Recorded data
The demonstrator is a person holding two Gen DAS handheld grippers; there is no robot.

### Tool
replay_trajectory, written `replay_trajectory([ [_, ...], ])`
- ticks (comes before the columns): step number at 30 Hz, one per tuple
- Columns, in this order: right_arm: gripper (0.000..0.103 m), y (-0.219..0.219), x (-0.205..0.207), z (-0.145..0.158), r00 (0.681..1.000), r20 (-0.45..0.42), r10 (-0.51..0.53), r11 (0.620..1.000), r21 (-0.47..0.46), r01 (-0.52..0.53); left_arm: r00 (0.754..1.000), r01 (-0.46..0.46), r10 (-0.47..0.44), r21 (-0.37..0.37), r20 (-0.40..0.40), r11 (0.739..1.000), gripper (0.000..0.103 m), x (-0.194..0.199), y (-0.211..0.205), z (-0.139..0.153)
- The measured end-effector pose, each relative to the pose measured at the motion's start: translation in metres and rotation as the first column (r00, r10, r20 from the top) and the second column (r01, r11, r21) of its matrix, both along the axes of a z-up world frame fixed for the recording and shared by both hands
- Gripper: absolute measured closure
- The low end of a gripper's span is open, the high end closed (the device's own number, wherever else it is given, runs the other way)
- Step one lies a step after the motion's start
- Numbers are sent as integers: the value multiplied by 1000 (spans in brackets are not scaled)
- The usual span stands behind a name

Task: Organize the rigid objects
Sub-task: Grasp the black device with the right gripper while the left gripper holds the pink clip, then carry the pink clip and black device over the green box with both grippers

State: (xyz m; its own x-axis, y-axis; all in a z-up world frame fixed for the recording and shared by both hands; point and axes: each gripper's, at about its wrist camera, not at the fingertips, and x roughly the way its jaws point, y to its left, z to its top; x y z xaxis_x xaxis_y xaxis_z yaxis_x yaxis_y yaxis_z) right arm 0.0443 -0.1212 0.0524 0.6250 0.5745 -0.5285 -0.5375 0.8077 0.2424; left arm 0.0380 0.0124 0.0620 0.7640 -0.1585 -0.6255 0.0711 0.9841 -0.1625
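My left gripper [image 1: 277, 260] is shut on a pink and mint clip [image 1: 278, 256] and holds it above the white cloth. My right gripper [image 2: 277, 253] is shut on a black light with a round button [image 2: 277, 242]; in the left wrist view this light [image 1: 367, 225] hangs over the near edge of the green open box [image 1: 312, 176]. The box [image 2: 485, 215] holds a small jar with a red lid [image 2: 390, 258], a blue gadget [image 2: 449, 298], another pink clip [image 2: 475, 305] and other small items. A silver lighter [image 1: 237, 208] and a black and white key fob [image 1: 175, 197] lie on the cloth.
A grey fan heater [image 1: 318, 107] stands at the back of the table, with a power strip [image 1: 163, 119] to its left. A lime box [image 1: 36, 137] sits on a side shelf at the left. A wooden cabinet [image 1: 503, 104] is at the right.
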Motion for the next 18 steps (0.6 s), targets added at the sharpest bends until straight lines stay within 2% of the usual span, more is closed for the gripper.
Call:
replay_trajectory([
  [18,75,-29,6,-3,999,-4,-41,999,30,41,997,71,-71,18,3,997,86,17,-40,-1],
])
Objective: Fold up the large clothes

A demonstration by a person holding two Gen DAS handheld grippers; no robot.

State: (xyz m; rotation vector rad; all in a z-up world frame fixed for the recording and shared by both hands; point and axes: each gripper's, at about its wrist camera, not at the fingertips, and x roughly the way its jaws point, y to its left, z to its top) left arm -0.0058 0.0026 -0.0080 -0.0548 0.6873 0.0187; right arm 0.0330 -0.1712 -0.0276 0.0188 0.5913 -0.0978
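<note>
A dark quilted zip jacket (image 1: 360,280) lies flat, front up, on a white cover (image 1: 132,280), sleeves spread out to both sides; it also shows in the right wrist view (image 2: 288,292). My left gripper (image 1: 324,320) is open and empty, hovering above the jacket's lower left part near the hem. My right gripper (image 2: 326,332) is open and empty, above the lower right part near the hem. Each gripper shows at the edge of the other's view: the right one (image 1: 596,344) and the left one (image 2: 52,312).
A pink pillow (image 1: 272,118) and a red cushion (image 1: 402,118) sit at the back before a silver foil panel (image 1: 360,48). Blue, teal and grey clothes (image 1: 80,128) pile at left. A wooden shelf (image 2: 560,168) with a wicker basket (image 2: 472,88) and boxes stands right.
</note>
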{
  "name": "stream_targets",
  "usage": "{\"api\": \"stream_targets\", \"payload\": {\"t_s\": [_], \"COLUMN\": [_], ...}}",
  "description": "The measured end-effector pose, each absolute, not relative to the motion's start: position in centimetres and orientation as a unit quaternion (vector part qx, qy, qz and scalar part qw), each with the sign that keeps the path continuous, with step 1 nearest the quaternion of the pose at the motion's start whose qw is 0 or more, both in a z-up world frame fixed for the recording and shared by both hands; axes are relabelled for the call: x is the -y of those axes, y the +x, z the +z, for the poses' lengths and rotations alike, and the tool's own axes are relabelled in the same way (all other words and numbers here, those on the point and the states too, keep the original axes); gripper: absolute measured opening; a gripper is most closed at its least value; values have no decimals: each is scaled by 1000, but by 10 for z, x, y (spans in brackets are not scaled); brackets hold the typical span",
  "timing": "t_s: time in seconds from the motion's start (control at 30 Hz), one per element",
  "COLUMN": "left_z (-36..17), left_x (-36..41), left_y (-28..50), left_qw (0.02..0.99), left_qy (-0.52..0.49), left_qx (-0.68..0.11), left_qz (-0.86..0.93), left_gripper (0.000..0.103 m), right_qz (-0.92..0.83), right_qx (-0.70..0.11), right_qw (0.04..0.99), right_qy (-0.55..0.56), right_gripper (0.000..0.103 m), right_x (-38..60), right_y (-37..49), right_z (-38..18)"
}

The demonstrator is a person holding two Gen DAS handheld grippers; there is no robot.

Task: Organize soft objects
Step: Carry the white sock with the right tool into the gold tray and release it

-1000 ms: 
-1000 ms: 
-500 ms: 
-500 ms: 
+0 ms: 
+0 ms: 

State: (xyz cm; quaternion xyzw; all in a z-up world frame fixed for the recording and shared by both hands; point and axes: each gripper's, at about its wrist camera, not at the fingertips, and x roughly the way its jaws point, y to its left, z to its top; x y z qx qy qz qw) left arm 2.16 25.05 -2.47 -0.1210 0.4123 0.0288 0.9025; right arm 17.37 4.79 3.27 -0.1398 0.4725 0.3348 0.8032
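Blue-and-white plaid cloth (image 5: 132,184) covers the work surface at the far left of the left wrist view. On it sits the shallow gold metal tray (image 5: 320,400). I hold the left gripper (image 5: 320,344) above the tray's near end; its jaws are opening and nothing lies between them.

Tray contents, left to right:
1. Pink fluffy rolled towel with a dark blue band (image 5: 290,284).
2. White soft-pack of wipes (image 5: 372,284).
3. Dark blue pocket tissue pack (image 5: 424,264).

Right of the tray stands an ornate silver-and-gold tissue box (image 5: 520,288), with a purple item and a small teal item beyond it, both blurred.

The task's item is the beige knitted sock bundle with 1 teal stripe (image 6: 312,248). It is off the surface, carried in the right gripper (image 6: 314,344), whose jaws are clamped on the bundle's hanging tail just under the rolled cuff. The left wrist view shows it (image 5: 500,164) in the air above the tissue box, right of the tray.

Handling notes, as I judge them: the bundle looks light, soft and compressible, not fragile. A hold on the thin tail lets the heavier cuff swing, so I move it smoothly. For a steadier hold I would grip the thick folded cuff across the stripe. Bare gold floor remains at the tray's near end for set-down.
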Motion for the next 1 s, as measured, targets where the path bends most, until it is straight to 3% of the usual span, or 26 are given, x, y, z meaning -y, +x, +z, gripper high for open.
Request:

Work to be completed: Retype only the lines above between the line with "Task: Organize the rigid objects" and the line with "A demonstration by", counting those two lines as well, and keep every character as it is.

Answer to this problem:
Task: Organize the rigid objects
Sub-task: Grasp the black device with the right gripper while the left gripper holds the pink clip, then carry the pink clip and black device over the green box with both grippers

State: (xyz m; its own x-axis, y-axis; all in a z-up world frame fixed for the recording and shared by both hands; point and axes: each gripper's, at about its wrist camera, not at the fingertips, and x roughly the way its jaws point, y to its left, z to its top; x y z xaxis_x xaxis_y xaxis_z yaxis_x yaxis_y yaxis_z) right arm 0.0443 -0.1212 0.0524 0.6250 0.5745 -0.5285 -0.5375 0.8077 0.2424; left arm 0.0380 0.0124 0.0620 0.7640 -0.1585 -0.6255 0.0711 0.9841 -0.1625
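My left gripper [image 1: 277, 260] is shut on a pink and mint clip [image 1: 278, 256] and holds it above the white cloth. My right gripper [image 2: 277, 253] is shut on a black light with a round button [image 2: 277, 242]; in the left wrist view this light [image 1: 367, 225] hangs over the near edge of the green open box [image 1: 312, 176]. The box [image 2: 485, 215] holds a small jar with a red lid [image 2: 390, 258], a blue gadget [image 2: 449, 298], another pink clip [image 2: 475, 305] and other small items. A silver lighter [image 1: 237, 208] and a black and white key fob [image 1: 175, 197] lie on the cloth.
A grey fan heater [image 1: 318, 107] stands at the back of the table, with a power strip [image 1: 163, 119] to its left. A lime box [image 1: 36, 137] sits on a side shelf at the left. A wooden cabinet [image 1: 503, 104] is at the right.
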Motion for the next 18 steps (0.6 s), targets added at the sharpest bends until straight lines stay within 2% of the usual span, more is closed for the gripper.
Call:
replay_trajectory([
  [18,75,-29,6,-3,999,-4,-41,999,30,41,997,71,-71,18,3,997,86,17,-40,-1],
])
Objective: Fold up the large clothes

A demonstration by a person holding two Gen DAS handheld grippers; no robot.

The exercise concludes with this answer.